Try it:
Print exactly the lines below between the line holding "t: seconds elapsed" and the line holding "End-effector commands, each", inclusive, and nothing more.

[Start of section]

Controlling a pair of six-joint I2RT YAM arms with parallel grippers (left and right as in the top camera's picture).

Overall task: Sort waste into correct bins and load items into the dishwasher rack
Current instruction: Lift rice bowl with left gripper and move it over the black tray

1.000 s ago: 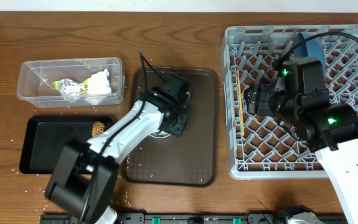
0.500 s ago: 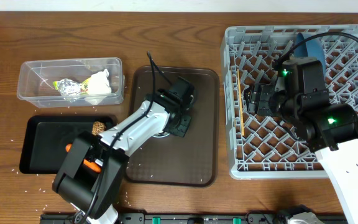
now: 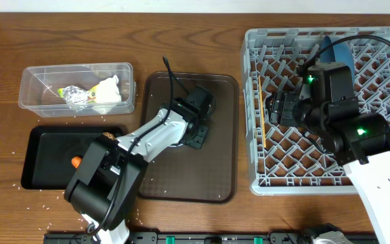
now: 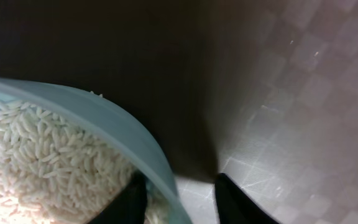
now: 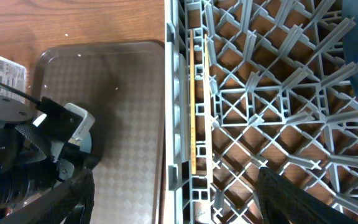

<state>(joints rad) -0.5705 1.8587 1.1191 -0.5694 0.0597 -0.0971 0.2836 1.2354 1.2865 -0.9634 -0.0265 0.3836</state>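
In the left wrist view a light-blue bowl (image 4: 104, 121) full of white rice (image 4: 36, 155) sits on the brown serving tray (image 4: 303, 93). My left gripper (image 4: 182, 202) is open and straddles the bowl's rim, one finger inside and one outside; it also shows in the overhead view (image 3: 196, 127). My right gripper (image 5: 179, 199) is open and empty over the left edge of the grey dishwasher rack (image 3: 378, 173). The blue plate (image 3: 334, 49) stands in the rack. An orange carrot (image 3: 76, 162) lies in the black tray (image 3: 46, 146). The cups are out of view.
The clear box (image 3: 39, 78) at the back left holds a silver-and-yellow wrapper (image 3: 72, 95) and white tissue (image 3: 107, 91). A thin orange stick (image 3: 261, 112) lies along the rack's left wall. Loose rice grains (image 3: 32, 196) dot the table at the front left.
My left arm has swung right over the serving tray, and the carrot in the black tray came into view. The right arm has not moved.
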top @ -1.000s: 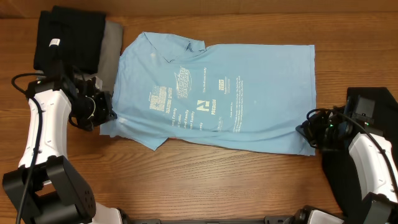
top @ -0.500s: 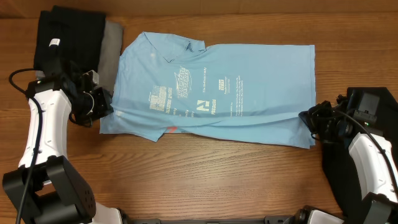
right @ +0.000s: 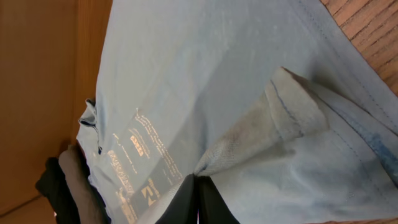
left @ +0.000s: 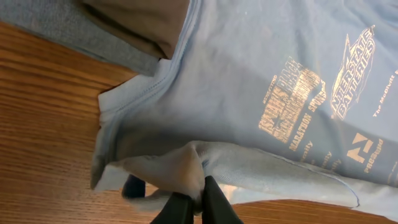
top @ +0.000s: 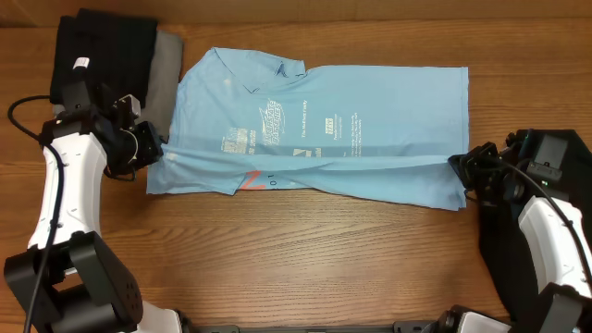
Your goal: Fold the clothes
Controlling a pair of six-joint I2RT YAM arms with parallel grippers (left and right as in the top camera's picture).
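Lengthwise, the sky-blue T-shirt (top: 370, 102) runs left to right across the wooden counter (top: 305, 268), with its collar end toward the robot's left, its straight hem toward the robot's right, and the printed side up. Its near long edge is turned over toward the far side. That edge forms a taut band stretched between the two tools, and a scrap of orange-red lettering shows on the doubled layer. The left tool (top: 153, 148) sits at the shirt's left end, clenched on a bunched fold of blue cloth. In its wrist view the dark fingers (left: 217, 208) pinch together with fabric gathered above them. The right tool (top: 460, 171) sits at the hem end, near the shirt's near right corner. It is likewise clamped on the shirt, with a rumpled flap of hem rising just beyond its closed tips. A folded black garment (top: 102, 55) lies at the far left corner on top of a grey garment (top: 165, 74), which touches the shirt's shoulder
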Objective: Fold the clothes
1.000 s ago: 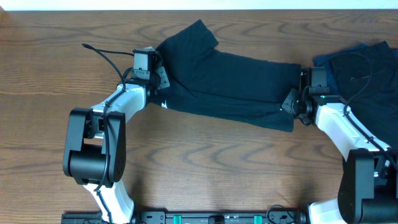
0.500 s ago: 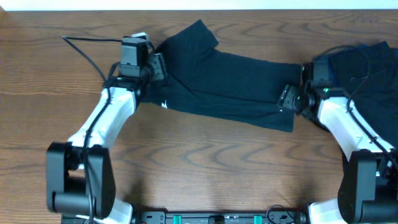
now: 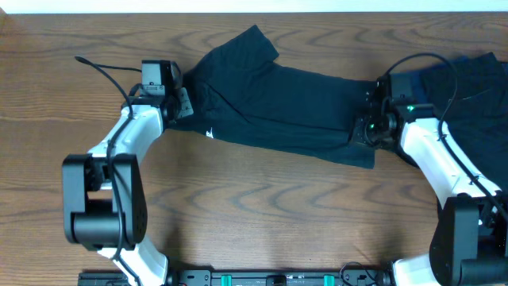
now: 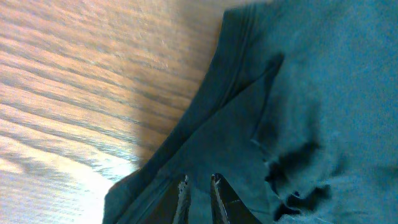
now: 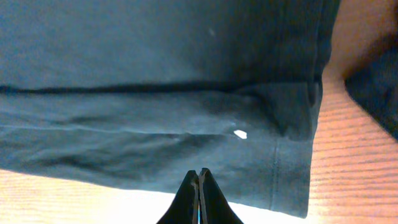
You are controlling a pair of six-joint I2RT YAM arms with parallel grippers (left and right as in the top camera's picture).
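Far left: left gripper [image 3: 184,103] at the T-shirt's [image 3: 294,103] left hemmed edge, fingers a narrow slit apart, nothing pinched, cloth just beneath the tips. T-shirt lies folded lengthwise across the table [image 3: 262,206], white label [image 3: 210,133] at its lower left. The right gripper [image 3: 361,133] is over its right end, fingers pressed together, no cloth between. More dark clothes [image 3: 476,87] are heaped far right.
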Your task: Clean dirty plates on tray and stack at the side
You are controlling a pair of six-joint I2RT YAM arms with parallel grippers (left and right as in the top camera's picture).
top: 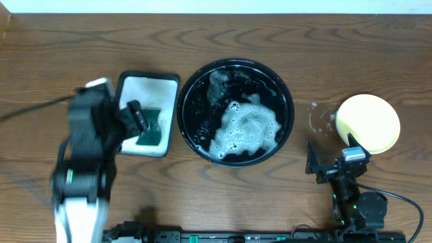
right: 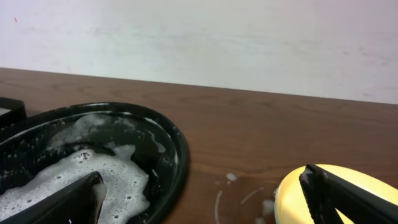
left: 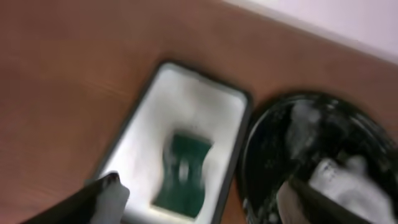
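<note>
View from overhead: sudsy tray (top: 235, 111) centre, plates (top: 368, 123) at right (only yellow showing), set aside as done. Left wrist: left gripper (left: 205, 199) spread wide over sponge (left: 183, 174), seemingly for pickup. Right wrist: right gripper (right: 200, 186) spread, empty, near plates.

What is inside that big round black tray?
White soap foam covers much of the black tray; the rest is wet and speckled with bubbles. Anything beneath the foam is hidden.

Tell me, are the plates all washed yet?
Nearly, it seems. Done: the yellow plate sits beside the black tray, which shows only foam. In hand: nothing; the left tool, over the sponge, and the right tool are open and empty. Left: unclear; no other plates show.
</note>
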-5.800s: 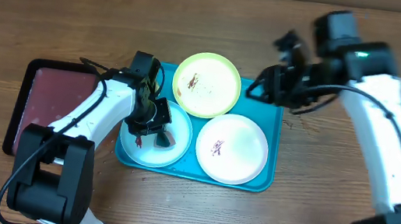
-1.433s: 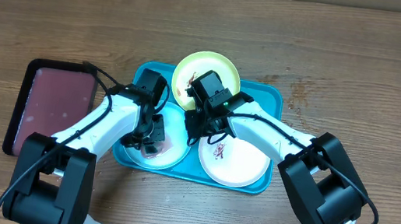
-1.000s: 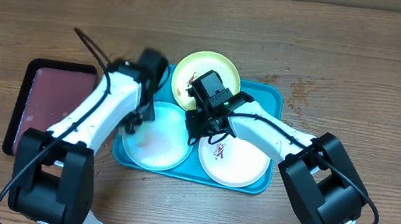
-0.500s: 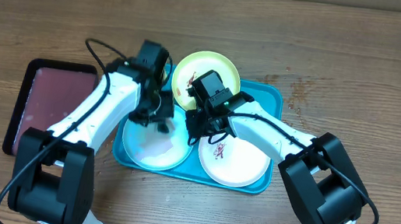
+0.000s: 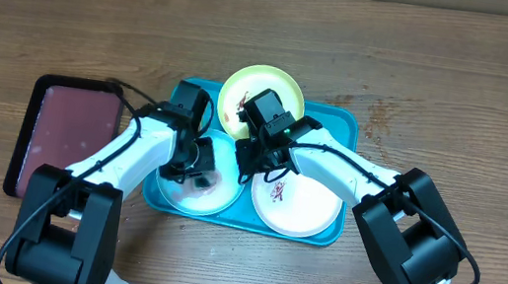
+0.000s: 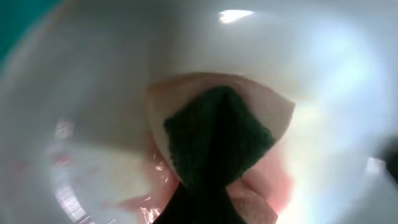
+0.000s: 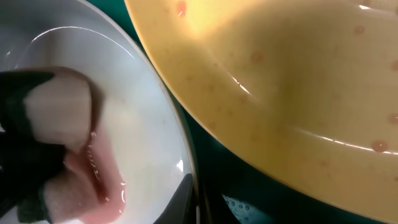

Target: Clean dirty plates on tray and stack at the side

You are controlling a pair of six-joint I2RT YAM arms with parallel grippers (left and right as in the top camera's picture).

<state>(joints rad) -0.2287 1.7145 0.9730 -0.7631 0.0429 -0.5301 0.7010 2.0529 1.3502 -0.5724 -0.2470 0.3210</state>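
Showing wrist-side only: sponge [image 6: 217,143], seemingly pink-stained, on pale plate [image 6: 93,74].

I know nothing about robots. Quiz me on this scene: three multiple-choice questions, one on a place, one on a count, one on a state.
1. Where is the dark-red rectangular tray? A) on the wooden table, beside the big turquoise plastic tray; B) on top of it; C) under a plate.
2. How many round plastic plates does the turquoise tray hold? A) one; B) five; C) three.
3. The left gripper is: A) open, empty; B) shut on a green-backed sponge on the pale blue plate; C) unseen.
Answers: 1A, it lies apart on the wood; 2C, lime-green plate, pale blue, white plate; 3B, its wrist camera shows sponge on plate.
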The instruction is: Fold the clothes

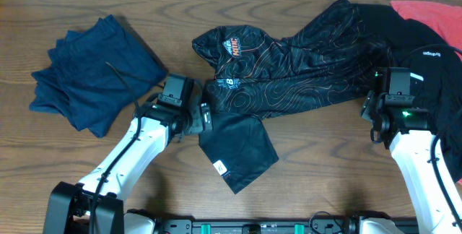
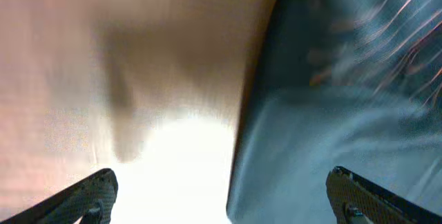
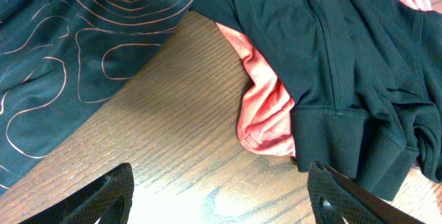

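1. Navy garment (image 1: pixel 94 75): upper left of the overhead view, a rumpled heap on the wooden table (image 1: pixel 325 169), well apart from the other clothes.

2. My left claw (image 2: pixel 222 182): left of centre in the overhead view, at the left end of the jersey. In the left wrist view my two fingers (image 2: pixel 93 195) sit at the bottom corners, spread wide with nothing pinched. Below them, blurred, are bare wood on the left and dark fabric on the right.

3. Black jersey (image 1: pixel 289 68): centre of the overhead view, lying flat and creased, stretched from centre left towards the upper right. It has thin orange contour lines and an orange and white emblem near its left end.

4. Black panel (image 1: pixel 238 151): lower centre, just below the jersey's left end and touching it, with a small white mark. I cannot tell whether it is part of the jersey or a separate piece.

5. My right claw (image 3: pixel 221 182): right side of the overhead view, at the jersey's right end. In the right wrist view its fingers (image 3: pixel 110 193) are spread apart and grip nothing, with bare wood between them, the jersey at upper left and the other clothes at right.

6. Plain black garment (image 1: pixel 426 39): far right, with small white lettering. Its ribbed hem shows in the right wrist view.

7. Red garment (image 1: pixel 426 10): upper right corner, lying partly under the plain black garment.
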Robot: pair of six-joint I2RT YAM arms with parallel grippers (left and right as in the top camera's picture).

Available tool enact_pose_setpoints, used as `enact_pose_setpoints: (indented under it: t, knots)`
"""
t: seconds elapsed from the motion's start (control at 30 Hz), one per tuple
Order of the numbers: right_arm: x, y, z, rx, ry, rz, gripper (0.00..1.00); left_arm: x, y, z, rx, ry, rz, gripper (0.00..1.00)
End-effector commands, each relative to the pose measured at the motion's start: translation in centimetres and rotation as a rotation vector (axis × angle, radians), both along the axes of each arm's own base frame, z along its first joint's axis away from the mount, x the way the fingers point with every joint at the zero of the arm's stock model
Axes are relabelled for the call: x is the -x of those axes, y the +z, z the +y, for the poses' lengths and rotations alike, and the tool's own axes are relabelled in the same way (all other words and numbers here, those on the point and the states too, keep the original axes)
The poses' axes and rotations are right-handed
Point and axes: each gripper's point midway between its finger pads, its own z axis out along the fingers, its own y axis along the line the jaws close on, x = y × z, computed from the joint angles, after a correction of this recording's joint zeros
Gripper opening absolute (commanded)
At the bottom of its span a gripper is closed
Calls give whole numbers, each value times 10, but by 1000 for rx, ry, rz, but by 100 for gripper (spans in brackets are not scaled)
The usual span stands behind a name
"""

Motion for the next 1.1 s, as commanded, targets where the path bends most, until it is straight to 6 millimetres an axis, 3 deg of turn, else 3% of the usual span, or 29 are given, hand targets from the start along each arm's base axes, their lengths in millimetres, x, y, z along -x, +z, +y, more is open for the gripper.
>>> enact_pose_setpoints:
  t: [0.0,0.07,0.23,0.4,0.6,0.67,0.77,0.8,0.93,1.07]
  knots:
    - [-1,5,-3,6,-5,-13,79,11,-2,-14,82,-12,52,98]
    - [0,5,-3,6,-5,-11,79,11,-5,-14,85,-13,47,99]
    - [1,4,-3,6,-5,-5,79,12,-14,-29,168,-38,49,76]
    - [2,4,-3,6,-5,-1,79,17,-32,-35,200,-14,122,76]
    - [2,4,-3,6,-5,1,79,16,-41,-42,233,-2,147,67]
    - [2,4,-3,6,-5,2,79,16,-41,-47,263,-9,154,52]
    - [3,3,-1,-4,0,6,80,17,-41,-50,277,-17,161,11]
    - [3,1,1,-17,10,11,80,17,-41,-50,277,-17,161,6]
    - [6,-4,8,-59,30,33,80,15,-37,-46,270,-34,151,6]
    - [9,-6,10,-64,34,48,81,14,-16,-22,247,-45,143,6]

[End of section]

Result below:
t: seconds elapsed from the motion's start (control at 30 Hz), one per tuple
Order of the numbers: right_arm: x, y, z, rx, ry, rz, gripper (0.00..1.00); left_arm: x, y, z, rx, ry, rz, gripper (0.00..1.00)
End-effector commands, each relative to the pose measured at the motion's start: translation in centimetres and rotation as a rotation vector (axis × angle, radians), both along the axes of each arm's own base frame, z along its first joint's axis away from the mount, x the way the fingers point with every joint at the zero of the arm's stock model

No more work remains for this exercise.